Para entreter uns minutos do dia

Um quarto para as nove

Para entreter uns minutos do dia

Fora de horas #25

A caminho de casa falávamos da vida, do trabalho, dos que nos rodeiam, das ações. Das que os outros têm e roçam em nós.

Falávamos na permanente procura de ver a vida a correr mal aos outros. Na satisfação que se encontra nos rostos que nos rodeiam sempre que conseguem “lixar” mais um.

Falávamos que não há santos. Que também nos acontece sentir uma ponta de alegria com o mal alheio.

Quando as agulhas não se acertam. Quando vemos um sorrido no rosto porque falhamos. Quando percebemos que a nossa desfortuna é o regozijo alheio, começamos a assemelhar-nos. Alegramo-nos com o seu mal, o “toma lá que é para aprenderes”. Azedamos mais por dentro e apodrecemos como pessoas. Porque nos tornamos iguais aos que menos gostamos.

Uma espécie de vingança silenciosa. Aquela para a qual apenas participamos com o desejo que azar alheio.

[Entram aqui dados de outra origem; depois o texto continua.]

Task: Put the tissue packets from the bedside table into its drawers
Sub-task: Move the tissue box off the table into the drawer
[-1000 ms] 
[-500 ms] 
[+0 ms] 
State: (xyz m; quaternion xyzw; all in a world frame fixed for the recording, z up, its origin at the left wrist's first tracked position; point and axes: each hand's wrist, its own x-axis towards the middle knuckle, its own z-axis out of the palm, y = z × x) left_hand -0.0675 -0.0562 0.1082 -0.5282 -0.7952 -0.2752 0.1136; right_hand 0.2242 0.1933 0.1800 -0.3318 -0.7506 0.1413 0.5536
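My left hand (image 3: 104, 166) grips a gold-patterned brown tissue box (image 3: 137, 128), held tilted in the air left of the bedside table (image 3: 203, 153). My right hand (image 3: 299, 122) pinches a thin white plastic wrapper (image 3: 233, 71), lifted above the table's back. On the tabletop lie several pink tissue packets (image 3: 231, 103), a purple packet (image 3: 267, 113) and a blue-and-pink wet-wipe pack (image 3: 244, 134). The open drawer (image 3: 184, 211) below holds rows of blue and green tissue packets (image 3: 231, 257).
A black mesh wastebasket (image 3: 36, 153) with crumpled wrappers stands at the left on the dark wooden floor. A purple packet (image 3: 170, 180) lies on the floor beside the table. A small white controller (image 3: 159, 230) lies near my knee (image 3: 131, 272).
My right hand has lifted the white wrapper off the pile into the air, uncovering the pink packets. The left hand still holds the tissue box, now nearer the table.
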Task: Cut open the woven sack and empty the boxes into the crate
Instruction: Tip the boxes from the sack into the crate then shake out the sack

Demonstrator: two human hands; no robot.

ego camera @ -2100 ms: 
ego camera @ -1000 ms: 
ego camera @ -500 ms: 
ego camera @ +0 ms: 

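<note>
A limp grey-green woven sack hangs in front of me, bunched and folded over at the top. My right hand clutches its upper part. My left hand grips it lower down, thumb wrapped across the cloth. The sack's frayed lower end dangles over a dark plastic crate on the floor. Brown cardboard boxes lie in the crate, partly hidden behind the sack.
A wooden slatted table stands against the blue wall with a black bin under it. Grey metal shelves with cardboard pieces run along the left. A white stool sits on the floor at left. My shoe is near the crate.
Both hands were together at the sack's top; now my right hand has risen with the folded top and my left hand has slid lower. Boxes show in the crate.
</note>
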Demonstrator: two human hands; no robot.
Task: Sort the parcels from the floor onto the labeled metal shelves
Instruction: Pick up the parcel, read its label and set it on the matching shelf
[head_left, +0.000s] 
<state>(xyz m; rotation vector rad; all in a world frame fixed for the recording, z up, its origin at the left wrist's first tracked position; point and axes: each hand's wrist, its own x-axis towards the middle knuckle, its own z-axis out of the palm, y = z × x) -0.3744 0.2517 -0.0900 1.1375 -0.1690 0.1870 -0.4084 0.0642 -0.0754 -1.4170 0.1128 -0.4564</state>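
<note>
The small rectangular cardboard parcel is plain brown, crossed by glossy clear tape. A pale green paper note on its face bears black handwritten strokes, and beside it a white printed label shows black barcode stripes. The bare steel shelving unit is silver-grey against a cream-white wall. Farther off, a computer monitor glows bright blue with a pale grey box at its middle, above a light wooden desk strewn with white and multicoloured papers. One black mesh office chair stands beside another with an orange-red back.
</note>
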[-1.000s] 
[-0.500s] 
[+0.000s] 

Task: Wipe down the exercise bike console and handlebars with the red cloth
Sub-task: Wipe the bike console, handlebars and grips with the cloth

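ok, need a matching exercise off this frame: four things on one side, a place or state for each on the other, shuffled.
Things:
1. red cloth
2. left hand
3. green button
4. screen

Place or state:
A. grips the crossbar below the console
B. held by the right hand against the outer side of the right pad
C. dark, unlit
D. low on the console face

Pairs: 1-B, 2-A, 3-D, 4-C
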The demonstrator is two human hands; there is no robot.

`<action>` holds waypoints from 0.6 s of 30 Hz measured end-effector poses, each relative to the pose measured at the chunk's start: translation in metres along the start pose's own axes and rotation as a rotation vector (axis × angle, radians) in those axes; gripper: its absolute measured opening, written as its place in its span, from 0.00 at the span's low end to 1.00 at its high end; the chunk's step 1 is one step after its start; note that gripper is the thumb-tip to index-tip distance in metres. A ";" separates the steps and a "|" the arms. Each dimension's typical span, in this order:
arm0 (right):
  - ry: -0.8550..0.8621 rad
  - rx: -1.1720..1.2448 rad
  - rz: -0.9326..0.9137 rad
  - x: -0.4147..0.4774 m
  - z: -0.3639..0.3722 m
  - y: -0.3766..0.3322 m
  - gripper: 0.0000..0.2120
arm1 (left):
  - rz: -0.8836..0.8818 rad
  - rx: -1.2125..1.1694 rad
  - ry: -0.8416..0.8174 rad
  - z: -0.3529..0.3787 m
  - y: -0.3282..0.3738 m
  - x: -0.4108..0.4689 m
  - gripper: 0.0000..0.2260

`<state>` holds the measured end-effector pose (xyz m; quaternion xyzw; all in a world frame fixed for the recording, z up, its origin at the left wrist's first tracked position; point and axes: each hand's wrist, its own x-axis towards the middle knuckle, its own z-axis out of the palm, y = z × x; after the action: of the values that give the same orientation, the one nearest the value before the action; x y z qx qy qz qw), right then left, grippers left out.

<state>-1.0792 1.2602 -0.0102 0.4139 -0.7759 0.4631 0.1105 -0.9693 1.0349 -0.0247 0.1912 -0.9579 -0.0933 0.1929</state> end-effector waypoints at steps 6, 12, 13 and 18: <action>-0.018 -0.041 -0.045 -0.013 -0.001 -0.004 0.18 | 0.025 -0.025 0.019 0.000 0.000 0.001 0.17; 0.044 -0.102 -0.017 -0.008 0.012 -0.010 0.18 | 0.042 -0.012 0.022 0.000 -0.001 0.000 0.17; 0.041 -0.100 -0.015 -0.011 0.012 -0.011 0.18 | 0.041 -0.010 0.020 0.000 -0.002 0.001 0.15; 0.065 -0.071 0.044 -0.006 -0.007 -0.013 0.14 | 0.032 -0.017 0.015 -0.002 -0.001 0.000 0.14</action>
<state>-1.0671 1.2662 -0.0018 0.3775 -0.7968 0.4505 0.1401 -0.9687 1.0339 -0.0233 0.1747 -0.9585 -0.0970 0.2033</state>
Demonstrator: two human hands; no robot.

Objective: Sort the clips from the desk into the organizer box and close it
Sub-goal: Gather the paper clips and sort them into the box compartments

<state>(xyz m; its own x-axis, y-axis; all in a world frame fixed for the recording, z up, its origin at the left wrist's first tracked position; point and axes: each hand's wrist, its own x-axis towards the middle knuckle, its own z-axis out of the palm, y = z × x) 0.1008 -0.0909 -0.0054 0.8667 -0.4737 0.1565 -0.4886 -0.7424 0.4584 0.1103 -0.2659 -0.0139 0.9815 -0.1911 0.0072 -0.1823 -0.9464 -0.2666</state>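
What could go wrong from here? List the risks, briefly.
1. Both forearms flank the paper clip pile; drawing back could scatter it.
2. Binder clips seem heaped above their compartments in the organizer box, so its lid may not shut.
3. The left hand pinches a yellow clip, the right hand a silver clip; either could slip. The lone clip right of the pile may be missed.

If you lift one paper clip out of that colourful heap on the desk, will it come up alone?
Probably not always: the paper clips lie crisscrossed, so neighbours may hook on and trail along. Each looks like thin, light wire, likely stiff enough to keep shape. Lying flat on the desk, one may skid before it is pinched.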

Falávamos de como era bom que fosse diferente. Que cada um vivesse bem na sua pele.

Que cada um fizesse por si.

Mas o ser humano tem cada vez menos virtudes. E o mal marca-nos mais que o bem.

E o desejo porque paguem pelo mal que desejam aumenta.

E damos connosco menos felizes e mais rancorosos.

E ainda bem que percebemos. Porque assim podemos fazer diferente.